É interessante verificar o ocorrido nos três grupos de indicadores nos últimos 12 meses. No caso do indicador de desemprego, o aumento foi mínimo, passando de 0,749 para 0,759. Tal resultado não chega a representar uma surpresa, na medida em que o desemprego já se encontrava em nível bastante baixo em 2011 não havendo muito mais espaço para sua redução. Nas variáveis de remuneração, entretanto, o indicador passou de 0,762 para 0,844 indicando que os trabalhadores têm se beneficiado do aquecimento do mercado com melhoria significativa em termos de remuneração. Finalmente, nos aspectos de qualidade do emprego e dos trabalhadores, o indicador também cresceu de 0,780 para 0,827 por conta da forte geração de empregos com carteira assinada e continuação do processo de aumento da escolaridade dos trabalhadores que tem sido verificado nos últimos anos.
A comparação entre os indicadores das seis regiões confirmam a manutenção dos desequilíbrios regionais do país e a situação mais favorável encontrada no Sul e Sudeste comparativamente ao Nordeste. Em março deste ano a região de São Paulo apresentava o indicador síntese mais elevado, chegando a 0,892, bem acima do obtido em Belo Horizonte (0,802), Rio de Janeiro (0,788) e Porto Alegre (0,785). Refletindo o atraso relativo da região Nordeste, o indicador síntese não passava de 0,638 em Salvador e 0,645 em Recife. Cabe notar que houve crescimento do indicador síntese nas seis regiões cobertas pela PME no último ano, especialmente em Salvador e Recife, mostrando que a melhora do mercado de trabalho é generalizada.

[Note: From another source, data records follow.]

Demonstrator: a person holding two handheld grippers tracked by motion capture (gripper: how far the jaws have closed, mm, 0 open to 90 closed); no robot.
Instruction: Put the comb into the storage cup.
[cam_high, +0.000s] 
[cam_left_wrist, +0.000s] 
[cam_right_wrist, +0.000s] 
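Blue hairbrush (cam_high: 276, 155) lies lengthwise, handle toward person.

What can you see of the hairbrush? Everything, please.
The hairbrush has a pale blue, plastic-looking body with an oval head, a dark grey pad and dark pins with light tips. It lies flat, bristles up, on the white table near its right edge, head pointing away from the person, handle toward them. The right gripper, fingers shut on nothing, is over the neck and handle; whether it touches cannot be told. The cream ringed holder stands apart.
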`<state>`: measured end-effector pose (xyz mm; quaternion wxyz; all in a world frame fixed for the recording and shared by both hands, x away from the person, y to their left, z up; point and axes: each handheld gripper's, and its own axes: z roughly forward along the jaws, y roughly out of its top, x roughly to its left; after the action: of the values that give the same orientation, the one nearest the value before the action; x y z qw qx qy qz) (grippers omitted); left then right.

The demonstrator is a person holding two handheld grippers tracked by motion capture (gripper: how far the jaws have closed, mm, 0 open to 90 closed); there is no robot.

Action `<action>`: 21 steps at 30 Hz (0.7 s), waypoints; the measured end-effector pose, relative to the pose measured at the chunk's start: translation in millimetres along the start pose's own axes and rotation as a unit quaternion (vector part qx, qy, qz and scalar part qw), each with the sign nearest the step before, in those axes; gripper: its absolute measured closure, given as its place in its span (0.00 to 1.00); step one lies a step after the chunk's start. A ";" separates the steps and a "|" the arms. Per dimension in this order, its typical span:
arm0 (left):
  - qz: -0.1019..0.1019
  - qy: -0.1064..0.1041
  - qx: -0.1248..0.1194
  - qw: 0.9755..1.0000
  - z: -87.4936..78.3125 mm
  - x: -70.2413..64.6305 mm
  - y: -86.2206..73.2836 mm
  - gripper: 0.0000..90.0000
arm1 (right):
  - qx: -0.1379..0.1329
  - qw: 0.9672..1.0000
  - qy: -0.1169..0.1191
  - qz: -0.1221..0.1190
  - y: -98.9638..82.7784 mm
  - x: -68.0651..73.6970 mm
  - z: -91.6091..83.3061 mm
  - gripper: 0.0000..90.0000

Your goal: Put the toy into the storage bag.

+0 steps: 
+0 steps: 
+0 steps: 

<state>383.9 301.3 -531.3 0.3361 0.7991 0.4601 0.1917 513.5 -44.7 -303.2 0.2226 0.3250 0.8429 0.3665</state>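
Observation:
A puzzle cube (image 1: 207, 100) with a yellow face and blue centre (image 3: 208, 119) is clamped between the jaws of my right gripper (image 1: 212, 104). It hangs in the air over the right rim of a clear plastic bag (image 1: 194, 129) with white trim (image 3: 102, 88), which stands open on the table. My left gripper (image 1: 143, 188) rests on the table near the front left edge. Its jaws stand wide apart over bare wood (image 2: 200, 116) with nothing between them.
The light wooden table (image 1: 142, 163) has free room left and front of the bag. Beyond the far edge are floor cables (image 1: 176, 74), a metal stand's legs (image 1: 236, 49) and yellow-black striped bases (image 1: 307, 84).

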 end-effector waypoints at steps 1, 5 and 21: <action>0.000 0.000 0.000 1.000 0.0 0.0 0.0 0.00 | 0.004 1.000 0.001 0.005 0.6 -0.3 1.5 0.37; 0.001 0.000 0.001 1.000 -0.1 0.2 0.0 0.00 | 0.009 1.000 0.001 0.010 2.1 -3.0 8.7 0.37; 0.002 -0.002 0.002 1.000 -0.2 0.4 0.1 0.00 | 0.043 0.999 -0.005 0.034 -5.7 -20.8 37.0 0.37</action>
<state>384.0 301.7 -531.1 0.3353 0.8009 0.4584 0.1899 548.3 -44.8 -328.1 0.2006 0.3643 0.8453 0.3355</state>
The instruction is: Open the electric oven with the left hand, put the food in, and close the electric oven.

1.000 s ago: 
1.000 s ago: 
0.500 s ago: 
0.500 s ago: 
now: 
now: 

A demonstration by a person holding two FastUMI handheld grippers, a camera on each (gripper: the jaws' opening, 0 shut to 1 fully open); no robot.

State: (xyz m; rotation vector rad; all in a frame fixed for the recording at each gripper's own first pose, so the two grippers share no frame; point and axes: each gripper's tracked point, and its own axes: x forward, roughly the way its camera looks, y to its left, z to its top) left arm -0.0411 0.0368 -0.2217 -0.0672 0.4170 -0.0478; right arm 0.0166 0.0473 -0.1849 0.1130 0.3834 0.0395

Um ponto interessante que merece ser discutido é a comparação entre os indicadores das seis regiões em março de 2003 e março de 2012. Surpreendentemente, se verifica que os indicadores síntese de Salvador e Recife em 2012 superam o valor encontrado em São Paulo em 2003 (0,548). Tal resultado aponta para a dimensão da melhoria observada na última década no mercado de trabalho metropolitano do país. Por outro lado, o fato das regiões mais atrasadas terem avançado proporcionalmente mais do que as demais, poderia estar sinalizando para a formação de um mercado de trabalho urbano mais nacional e menos regionalizado, com redução dos desníveis regionais.
Quanto às perspectivas do mercado de trabalho neste e nos próximos anos, dependem em grande parte do crescimento da economia brasileira no futuro. A taxa média de crescimento do Produto Interno Bruto (PIB) no período 2003/2011 foi de 4,2% ao ano. Portanto, se o crescimento se mantiver nesse patamar seria de se esperar a continuidade da melhoria. Estimativas nossas mostram que a economia brasileira necessita de cerca de 3,5% de crescimento anual do PIB para absorver o número de pessoas que entram no mercado de trabalho a cada ano de modo a não aumentar a taxa de desemprego.
Se as atuais metas governamentais para o crescimento econômico forem alcançadas o mercado de trabalho continuará aquecido nos próximos anos. Dessa forma, programas que contemplem a maior qualificação dos trabalhadores, como o Programa Nacional de Acesso à Escola Técnica (Pronatec), são muito bem-vindos para que não surjam gargalos no mercado de trabalho que prejudiquem o crescimento da economia no futuro.